Зачем он это говорил? Квитанций, что ли, мало? Так вот они — целая кипа.
Но как желалось быть самым справедливым, — пожалуй, этого достиг; самым чутким, — пока не обижались; и самым принципиальным, чтобы ставили в пример. Как трудно было бы это все в себе одном уравновесить, совместить. Забудешься — сорвался. Точно на проволоке — канатоходец. Но легкой жизни не искал же? Нет, не искал. Любая личность — это труд, закалка, обработка, сверка с чертежом, параметры, хождение по проволоке, технологический контроль.

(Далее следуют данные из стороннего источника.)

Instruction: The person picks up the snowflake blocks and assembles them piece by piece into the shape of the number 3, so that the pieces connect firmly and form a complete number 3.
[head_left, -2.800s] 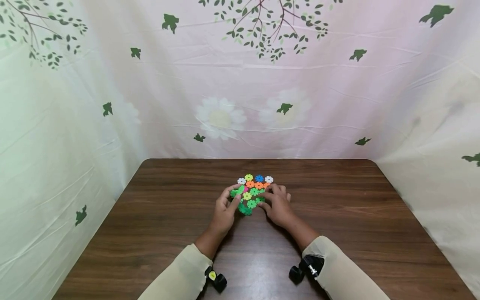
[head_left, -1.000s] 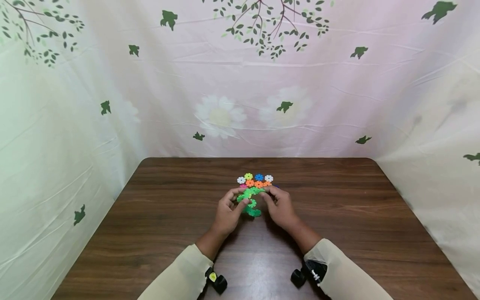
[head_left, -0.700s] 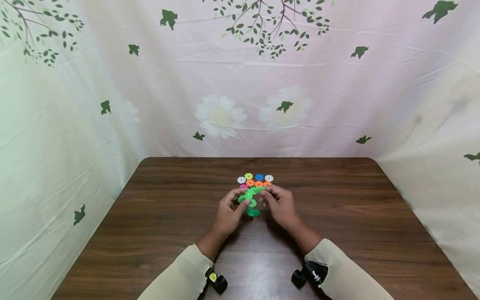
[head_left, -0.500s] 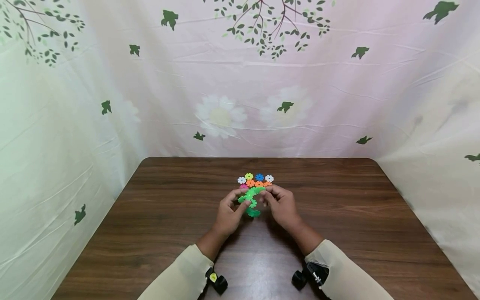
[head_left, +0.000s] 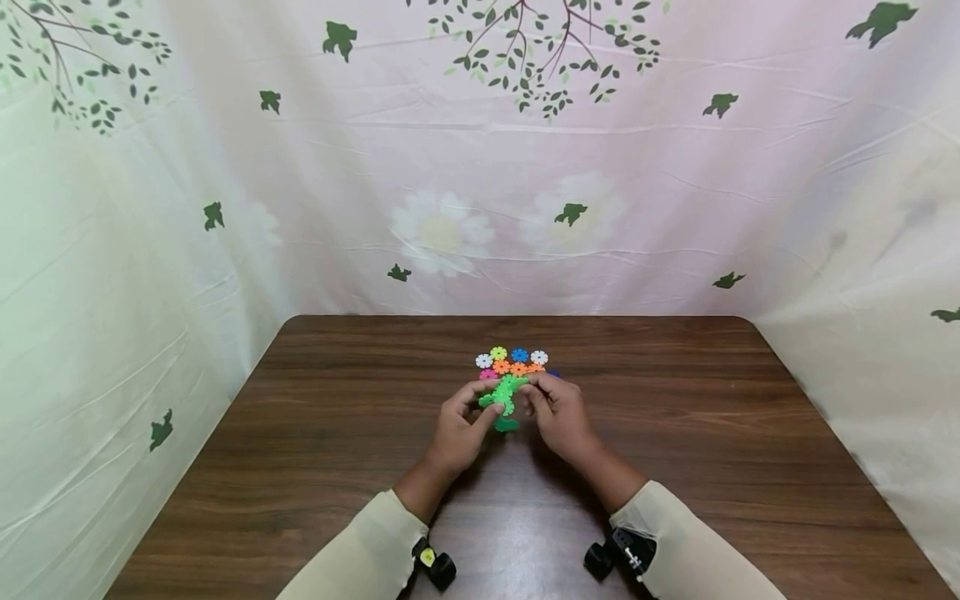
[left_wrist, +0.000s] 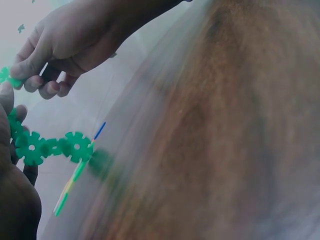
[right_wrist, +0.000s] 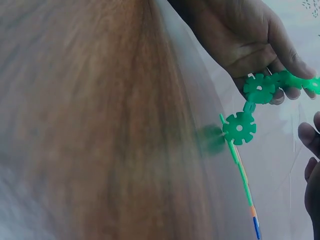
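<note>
Several green notched flower-shaped discs are joined in a bent chain point(head_left: 504, 394), held above the table's middle. My left hand point(head_left: 459, 429) pinches the chain between thumb and fingers. At the chain's far right end, my right hand point(head_left: 561, 412) pinches a green disc; the left wrist view shows this green disc point(left_wrist: 6, 76) between its thumb and finger. The chain's lower end, a green disc point(right_wrist: 239, 128) in the right wrist view, hangs down close to the tabletop. Fingers partly cover the middle of the chain.
Flat on the wooden table point(head_left: 337, 467), just beyond my hands, lie more flower discs: white point(head_left: 483, 361), yellow point(head_left: 498, 353), blue point(head_left: 520, 355), orange point(head_left: 518, 368) and pink point(head_left: 488, 374). A patterned cloth point(head_left: 480, 167) stands behind the table.
The green chain has risen and turned since the earliest frame. My right hand has gone from beside the flat discs to the chain's end. Lately the chain has tilted slightly.
</note>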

Вот он и контролировал себя — в первом часу ночи, в полутьме, и нужно было, чтобы Ланочке сладко спалось.
Слегка подсвечивали комнату фонари — с улицы, тишина была, но городская, не сплошная: заскрежетал ночной трамвай на повороте, пронеслась под окнами машина. Вдруг громыхнуло — вздрогнул.

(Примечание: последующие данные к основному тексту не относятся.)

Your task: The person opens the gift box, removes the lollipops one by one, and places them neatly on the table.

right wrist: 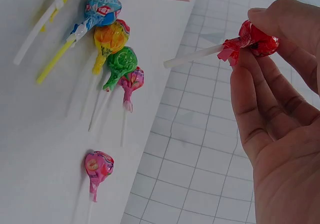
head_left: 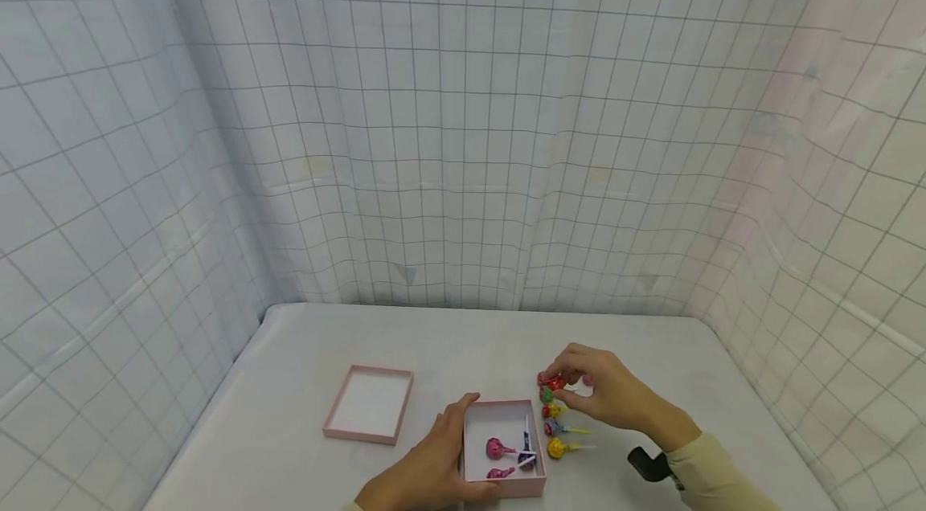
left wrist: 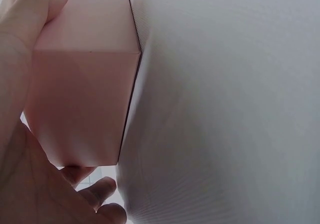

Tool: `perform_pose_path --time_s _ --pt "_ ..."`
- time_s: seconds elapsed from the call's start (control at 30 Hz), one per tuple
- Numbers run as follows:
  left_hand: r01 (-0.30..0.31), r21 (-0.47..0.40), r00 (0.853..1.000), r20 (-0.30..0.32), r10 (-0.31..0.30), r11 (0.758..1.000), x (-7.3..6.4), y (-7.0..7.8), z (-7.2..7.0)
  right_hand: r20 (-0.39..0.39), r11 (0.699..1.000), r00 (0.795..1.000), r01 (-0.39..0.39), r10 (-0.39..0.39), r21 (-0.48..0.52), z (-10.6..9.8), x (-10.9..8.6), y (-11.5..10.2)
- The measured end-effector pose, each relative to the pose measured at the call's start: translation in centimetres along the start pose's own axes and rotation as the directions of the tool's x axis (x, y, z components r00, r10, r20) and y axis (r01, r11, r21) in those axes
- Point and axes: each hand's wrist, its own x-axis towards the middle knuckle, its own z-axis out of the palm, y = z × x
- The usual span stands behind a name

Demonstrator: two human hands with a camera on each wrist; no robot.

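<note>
My left hand (head_left: 432, 459) grips an open pink box (head_left: 522, 487) from its left side, the thumb at the near wall and the fingers reaching round the far corner. Inside the box lie two pink lollipops (head_left: 495, 448) and some dark-wrapped ones (head_left: 526, 460). Just above the table, right of the box, my right hand (head_left: 611, 392) pinches a red lollipop (right wrist: 262, 42) by its wrapped head, the white stick pointing away from the palm. Below it, a green lollipop (right wrist: 122, 61), an orange-yellow one (right wrist: 113, 36) and a blue one (right wrist: 103, 8) lie in a row.
Two pink lollipops (right wrist: 99, 165) and another yellow one (head_left: 556, 448) also lie on the white table (head_left: 253, 447). Left of the box sits a shallow pink lid (head_left: 371, 404), inside facing up. Grid-patterned curtains (head_left: 463, 133) enclose the table at the back and sides.
</note>
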Motion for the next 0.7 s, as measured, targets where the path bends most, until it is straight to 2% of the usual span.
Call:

А это расчищали где-то старые кварталы — под новостройку. По крайней мере, гром небесный — не по сезону. Последняя гроза отгрохотала в августе.

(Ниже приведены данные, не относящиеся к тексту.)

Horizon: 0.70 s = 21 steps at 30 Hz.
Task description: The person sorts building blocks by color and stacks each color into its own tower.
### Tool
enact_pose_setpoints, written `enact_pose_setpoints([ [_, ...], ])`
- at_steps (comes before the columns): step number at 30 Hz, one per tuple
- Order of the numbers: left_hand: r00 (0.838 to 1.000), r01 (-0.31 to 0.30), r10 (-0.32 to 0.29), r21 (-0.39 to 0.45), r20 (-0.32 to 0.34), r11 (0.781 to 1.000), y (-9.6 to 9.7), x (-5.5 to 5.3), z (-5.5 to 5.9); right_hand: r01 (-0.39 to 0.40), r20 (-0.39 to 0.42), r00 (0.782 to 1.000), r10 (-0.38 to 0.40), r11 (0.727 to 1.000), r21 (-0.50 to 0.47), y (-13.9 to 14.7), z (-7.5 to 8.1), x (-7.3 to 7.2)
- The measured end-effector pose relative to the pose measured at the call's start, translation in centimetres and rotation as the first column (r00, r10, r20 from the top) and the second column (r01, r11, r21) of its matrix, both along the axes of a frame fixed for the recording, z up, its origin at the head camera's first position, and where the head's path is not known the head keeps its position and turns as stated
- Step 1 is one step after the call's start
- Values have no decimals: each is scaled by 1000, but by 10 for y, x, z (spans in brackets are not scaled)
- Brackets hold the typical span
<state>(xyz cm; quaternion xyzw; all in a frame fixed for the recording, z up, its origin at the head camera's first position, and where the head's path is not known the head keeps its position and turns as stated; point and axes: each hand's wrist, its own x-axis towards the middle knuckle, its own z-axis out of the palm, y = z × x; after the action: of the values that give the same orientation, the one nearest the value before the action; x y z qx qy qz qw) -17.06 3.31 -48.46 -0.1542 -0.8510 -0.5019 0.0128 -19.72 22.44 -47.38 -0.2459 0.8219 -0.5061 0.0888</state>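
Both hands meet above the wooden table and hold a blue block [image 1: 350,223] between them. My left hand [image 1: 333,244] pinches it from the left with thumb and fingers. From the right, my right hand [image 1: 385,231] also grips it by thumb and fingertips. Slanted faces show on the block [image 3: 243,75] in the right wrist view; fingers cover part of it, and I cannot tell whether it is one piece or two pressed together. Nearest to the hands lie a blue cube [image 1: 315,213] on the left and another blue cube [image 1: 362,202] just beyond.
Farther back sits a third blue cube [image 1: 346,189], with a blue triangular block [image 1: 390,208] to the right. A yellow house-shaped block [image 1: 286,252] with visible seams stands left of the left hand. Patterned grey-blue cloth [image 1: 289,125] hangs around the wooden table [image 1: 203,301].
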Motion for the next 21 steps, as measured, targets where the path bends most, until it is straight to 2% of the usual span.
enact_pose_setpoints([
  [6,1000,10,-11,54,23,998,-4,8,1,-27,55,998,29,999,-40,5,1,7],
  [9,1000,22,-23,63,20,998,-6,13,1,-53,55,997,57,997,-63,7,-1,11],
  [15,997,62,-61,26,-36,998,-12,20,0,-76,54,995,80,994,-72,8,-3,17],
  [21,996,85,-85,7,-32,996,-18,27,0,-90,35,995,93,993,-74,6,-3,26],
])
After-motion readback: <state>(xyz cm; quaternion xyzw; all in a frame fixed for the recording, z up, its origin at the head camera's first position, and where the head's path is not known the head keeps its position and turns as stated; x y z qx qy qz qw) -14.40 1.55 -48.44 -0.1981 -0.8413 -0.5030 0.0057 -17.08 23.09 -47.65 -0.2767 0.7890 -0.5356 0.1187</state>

Он вздрогнул все же, ожидая, что громыхнет еще, поближе где-нибудь, послышней — нарушит Ланочкин сладкий сон. Однако было тихо.
Он никогда не думал об этом, а теперь подумал, какое это счастье, когда грохочет где-то далеко, — хотя и слышно, но не видно. Пожар, наводнение, болезнь, беда, но не тут, не в доме, не с Ланочкой, — какое счастье! А там, далеко, неизвестно где — пускай себе. Там — наплевать!
И все-таки он вздрогнул, но не от грохота — небесного или земного, а что-то вроде бы оборвалось в середке, каким-то странным страхом проняло. Он никогда не думал об этом, а теперь подумал: кабы у всех, как у него — всем наплевать! — что было бы? Что было бы с Землей, с человеком, с человечеством? Что будет?
Запугивал кого-то, но кого? Не себя же? Себя не запугаешь этим, а все равно было страшно. Откуда взялся страх? Кружение довело? Кружил, кружил вокруг одной и той же точки — докружился? Нет, не могло быть так у всех, как у него; абсурд! У всех не так, у каждого по-своему, и есть броня против снарядов, дамбы — против наводнений, пенотушение — против огня, вакцины — против болезней, солидарность — против вероломства, дружба — против вражды, и нечего паниковать. Вот кабы не было… Но есть же!
А он не тем себя запугивал и не того страшился. Он изнывал от жажды. Глоток хотя бы! — из той фляжки, которую иные держат при себе и отпивают по глотку, а у него она пуста, и нечем пустоту восполнить: НЗ иссяк, не щедро выдан был, поскупились на выдаче. И нечем поделиться, если кто-нибудь попросит — тот же африканец. Всю жизнь стремился быть щедрым — жаждал, но фляжка-то пуста. Да не волшебник же он: что пусто, то уж пусто, сам не напьешься и никого не напоишь. Смириться? Так и жить? Живут же? А он не мог. Теперь-то стало ему ясно, что эта жажда мучала его не первый день, не первый год — позавчера, вчера, сегодня, и завтра будет то же, с этой жаждой, с этой мукой — жить, защиты нет. Рви волосы, Илья, посыпай голову пеплом.